“What?”
“Want a free student?”
“Dunno, dude, is she hot?”
“Steamin’!”
“Wow …”
“From runnin’ away from you!”
“Then what’re ya askin’ me fer, dude?!? As if you could do better. Not. What’re ya on about?”
“Just readin’ tha sign, dude.”
“What sign?”
“Tha one at tha top a tha page, dude.”
“WhOAH, dude! Talk ’bout disrespectin’. Pay four bucks fer vanilla an’ throw a student into tha deal? That’s harsh. Couldn’t they have done, like, puppies ‘r kittens instead?”
“They wouldn’t be free.”
“Why not?”
“Ya gotta feed ’em.”
“An’ tha students?”
“Ya work it right, they feed you!”
“Not if’n they cook like you do, dude …”
“Same as you, dude! B’sides, y’weren’t worried ’bout no cookin’ when ya thought I was offerin’ ya a hottie!”
“That’s different, dude, and you know it!”
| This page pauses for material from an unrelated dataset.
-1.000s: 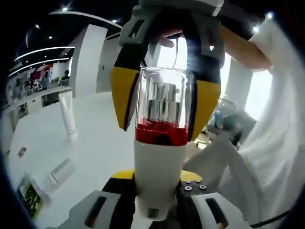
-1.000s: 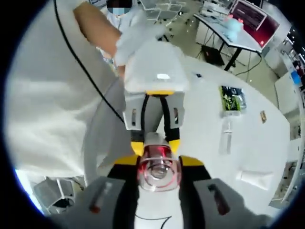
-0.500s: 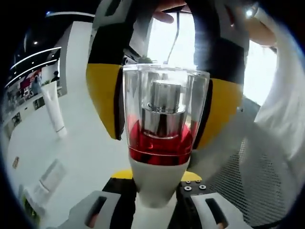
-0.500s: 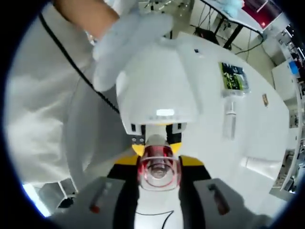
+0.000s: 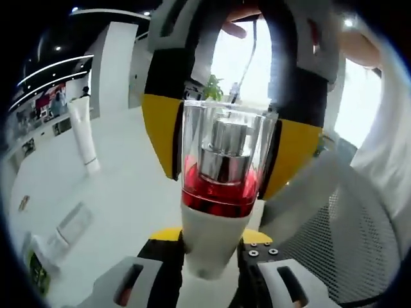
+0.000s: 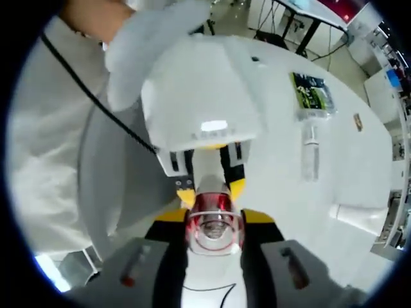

“An’ then ya wake up, dude. Ya know, we could be gettin’ this all wrong.”
“Yeah?”
“Them students could be free like, ya know, butterflies are free. Maybe that’s what they meant?”
“No, dude. Just no.”
“Why not?”
“Ya got any idea how much debt these peeps ‘r carryin’? They gonna be luggin’ that ball an’ chain ’til their grandkids ‘r old. If’n they can afford ta have any. They gonna be free like lead balloons, dude.”
“Dude.”
It is hard to soar with eagles when you’re uneducated, but an eagle in debt has to flap a lot harder than one who’s unencumbered.